Starting with the line that holds "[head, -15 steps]" and stopping after the line that holds "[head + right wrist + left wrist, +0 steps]", repeat the lines below word for word, without the pictures.

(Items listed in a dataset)
^^^^

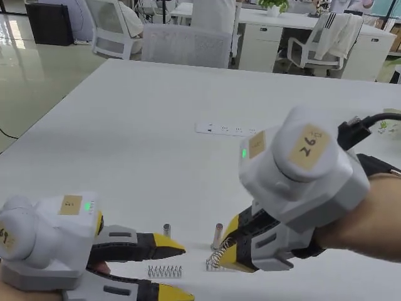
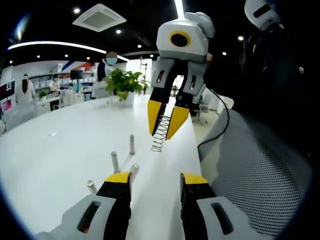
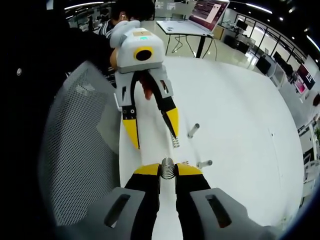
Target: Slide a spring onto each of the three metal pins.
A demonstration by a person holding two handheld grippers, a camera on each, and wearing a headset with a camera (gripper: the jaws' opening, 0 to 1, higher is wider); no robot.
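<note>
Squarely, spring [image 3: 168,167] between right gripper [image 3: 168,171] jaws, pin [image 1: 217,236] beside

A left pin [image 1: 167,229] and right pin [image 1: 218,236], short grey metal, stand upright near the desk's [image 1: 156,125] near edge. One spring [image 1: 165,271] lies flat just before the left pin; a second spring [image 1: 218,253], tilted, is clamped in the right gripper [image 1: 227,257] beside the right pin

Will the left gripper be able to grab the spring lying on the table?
Probably yes. The left gripper is open, and the loose spring seems to lie right between its jaws, with nothing blocking it.
</note>
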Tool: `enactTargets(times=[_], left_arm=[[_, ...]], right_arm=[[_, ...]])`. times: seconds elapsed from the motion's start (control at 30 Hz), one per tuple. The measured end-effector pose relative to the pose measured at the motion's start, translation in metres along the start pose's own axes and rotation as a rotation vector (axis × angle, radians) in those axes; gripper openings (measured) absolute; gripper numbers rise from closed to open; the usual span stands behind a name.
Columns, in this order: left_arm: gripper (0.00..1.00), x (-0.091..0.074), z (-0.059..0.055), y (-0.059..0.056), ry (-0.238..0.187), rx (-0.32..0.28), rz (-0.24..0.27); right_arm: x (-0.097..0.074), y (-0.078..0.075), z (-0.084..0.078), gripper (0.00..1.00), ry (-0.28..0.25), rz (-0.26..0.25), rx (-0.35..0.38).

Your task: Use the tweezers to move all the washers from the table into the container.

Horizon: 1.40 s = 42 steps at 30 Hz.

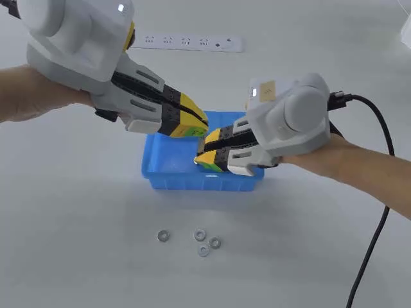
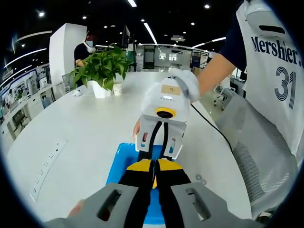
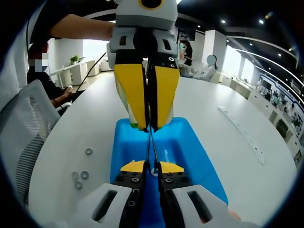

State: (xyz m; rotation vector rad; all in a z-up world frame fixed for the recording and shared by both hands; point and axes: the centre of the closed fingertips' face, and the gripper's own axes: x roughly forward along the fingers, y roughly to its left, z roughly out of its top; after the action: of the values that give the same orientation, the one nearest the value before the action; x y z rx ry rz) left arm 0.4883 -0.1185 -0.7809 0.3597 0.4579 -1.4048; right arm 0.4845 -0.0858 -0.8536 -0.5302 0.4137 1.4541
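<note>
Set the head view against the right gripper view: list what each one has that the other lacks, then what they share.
Head view: the right gripper's rounded white housing and the hand holding it. Right gripper view: thin metal tweezers running from the left gripper's shut jaws to the right gripper's, plus a grey mesh chair. Shared: the blue plastic container, four small metal washers on the white table, and a white power strip.
</note>
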Motion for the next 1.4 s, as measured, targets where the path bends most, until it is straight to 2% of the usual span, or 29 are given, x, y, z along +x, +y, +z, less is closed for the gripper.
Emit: enactTargets(times=[0.27,0.37,0.67,0.83,0.97,1.13,1.23,1.4], left_arm=[[0.06,-0.001,0.0,-0.001,0.009,0.013,0.005],[0.06,-0.003,0.004,-0.003,0.01,0.022,0.01],[0.05,-0.015,0.023,-0.012,0.0,0.055,0.024],[0.05,-0.024,0.039,-0.017,-0.014,0.073,0.035],[0.05,-0.028,0.053,-0.029,-0.028,0.097,0.032],[0.05,-0.034,0.064,-0.046,-0.044,0.111,0.034],[0.05,-0.036,0.067,-0.055,-0.052,0.112,0.028],[0.05,-0.037,0.064,-0.081,-0.045,0.114,0.006]], right_arm=[[0.0,0.0,0.002,0.11,-0.002,0.002,0.014],[-0.002,0.0,0.003,0.12,-0.007,-0.004,0.021],[-0.013,-0.002,0.02,0.15,-0.048,-0.023,0.03],[-0.022,0.005,0.037,0.15,-0.086,-0.023,0.011],[-0.028,0.013,0.048,0.15,-0.104,-0.023,-0.009],[-0.036,0.025,0.055,0.15,-0.109,-0.025,-0.021],[-0.041,0.033,0.058,0.15,-0.113,-0.022,-0.028],[-0.047,0.062,0.056,0.15,-0.101,0.0,-0.05]])
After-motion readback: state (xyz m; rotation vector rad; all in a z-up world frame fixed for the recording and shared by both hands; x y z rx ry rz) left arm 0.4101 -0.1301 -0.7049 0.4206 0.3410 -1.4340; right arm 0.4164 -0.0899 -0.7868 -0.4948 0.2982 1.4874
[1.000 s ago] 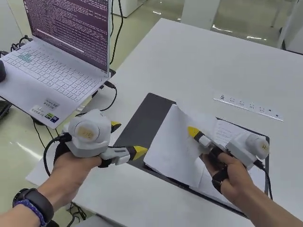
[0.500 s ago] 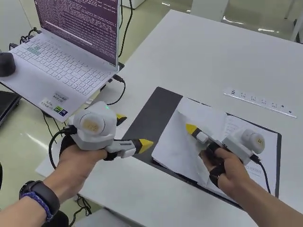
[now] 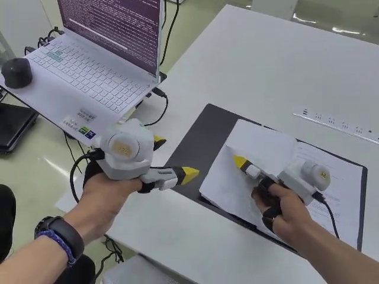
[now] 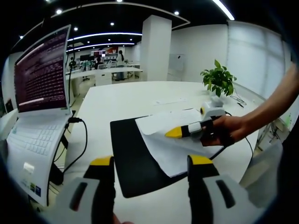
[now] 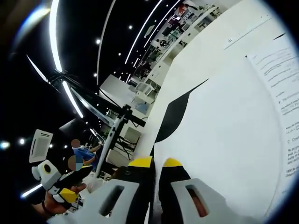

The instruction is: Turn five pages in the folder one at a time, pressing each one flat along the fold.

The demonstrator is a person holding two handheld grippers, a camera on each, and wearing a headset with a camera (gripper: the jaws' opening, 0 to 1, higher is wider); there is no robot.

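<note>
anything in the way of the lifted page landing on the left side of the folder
Nothing visible. The black left cover is bare. The right hand-held gripper holds the page beside it; the left hand-held gripper hovers open by its near edge.

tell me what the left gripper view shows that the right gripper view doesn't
Left gripper view: the laptop with its lit screen, a potted plant, and the right gripper seen from outside, shut on the lifted page, framed by the left gripper with its own jaws open. Right gripper view: lines of print on the printed sheet beside the lifted page. Both: the black folder and the lifted page on the white table.
</note>
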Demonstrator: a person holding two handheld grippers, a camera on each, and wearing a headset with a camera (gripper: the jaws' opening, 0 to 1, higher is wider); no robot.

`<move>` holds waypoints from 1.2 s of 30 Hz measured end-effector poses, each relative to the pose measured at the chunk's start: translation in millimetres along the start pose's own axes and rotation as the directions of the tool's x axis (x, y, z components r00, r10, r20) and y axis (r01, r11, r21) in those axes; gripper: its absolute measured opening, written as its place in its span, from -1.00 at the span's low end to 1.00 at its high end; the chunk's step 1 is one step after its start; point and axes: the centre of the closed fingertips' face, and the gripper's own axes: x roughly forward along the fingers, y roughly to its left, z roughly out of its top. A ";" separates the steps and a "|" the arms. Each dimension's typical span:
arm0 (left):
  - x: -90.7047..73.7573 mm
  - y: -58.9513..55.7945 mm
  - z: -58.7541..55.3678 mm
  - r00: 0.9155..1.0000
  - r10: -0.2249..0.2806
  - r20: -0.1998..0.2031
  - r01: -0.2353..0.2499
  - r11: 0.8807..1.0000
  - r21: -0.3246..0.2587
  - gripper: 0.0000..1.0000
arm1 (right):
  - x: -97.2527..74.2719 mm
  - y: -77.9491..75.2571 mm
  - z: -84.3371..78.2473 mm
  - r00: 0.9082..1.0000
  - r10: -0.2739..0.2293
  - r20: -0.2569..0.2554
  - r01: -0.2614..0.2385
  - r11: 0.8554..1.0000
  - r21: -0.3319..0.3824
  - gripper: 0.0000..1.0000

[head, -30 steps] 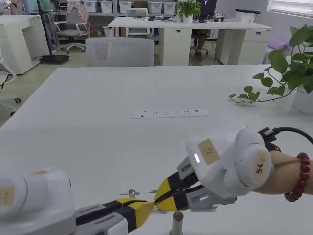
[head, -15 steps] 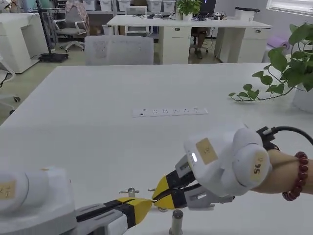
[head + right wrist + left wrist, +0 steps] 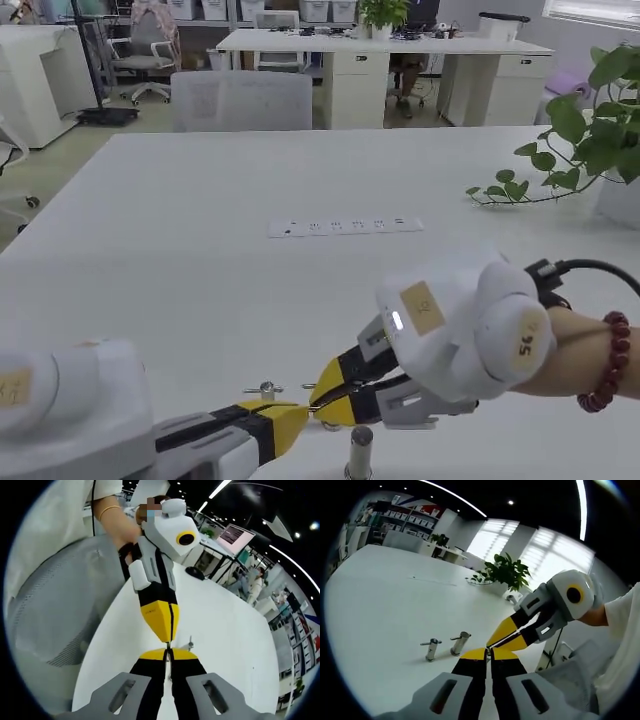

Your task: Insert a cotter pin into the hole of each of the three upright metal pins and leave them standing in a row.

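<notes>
My left gripper (image 3: pixel 297 412) and right gripper (image 3: pixel 320 397) meet tip to tip just above the white table (image 3: pixel 200 290). Both are shut, and a thin cotter pin (image 3: pixel 169 664) shows between the right jaws, its end reaching the left tips. An upright metal pin (image 3: pixel 267 390) with a cotter pin across its top stands just behind the tips. Another metal pin (image 3: pixel 360 450) stands in front, at the frame's lower edge. In the left gripper view two metal pins (image 3: pixel 432 649) (image 3: pixel 460 642) stand side by side; the nearer one carries a cross pin, the other leans in the picture.
A white power strip (image 3: pixel 345 227) lies further back on the table. A potted plant (image 3: pixel 590 130) trails leaves over the right edge. A grey chair back (image 3: pixel 243 102) stands at the far side, with desks behind it.
The two grippers keep their tips together at the same spot by the pins. The picture has shifted slightly with the head.
</notes>
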 end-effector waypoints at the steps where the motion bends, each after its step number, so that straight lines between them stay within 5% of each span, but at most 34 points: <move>1: -0.1 0.4 -0.1 1.000 -0.001 -0.002 0.001 1.000 0.005 -1.00 | 0.0 0.3 -0.2 1.000 0.000 -0.001 0.000 1.000 0.001 -0.93; 9: -0.9 2.6 -0.8 1.000 0.005 -0.011 -0.005 0.998 0.061 -1.00 | -0.5 0.0 1.2 1.000 -0.002 0.014 0.001 1.000 0.018 -0.88; 18: -4.6 3.9 -3.4 1.000 0.000 -0.022 0.003 0.984 0.177 -1.00 | -9.4 -3.5 1.0 0.998 0.020 0.052 -0.027 0.989 0.142 -0.78; 24: -5.5 -3.0 -5.7 0.999 -0.036 -0.035 0.044 0.970 0.240 -1.00 | -15.8 4.6 -5.5 0.994 0.089 0.071 -0.104 0.962 0.252 -0.73; 36: -7.5 -21.9 -18.7 0.986 -0.135 -0.098 0.161 0.925 0.345 -1.00 | -23.4 28.2 -5.2 0.963 0.229 0.142 -0.265 0.904 0.335 -0.69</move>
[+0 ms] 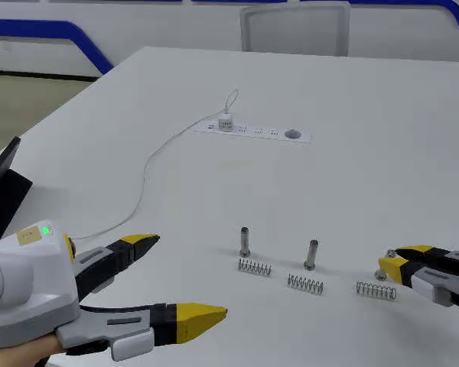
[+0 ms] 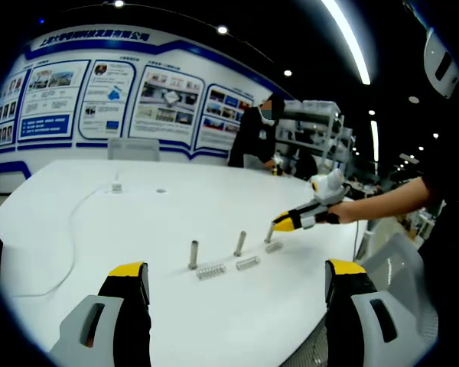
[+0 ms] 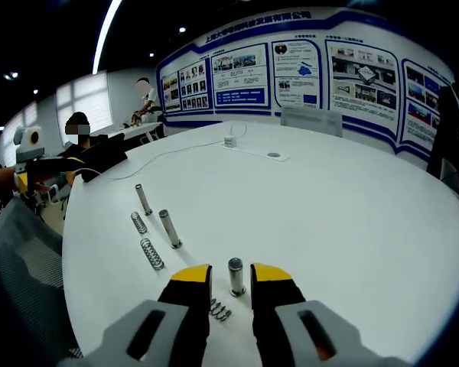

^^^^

Problem solution:
[head, -15 steps] 
[head + right wrist + left wrist, +0 steps] 

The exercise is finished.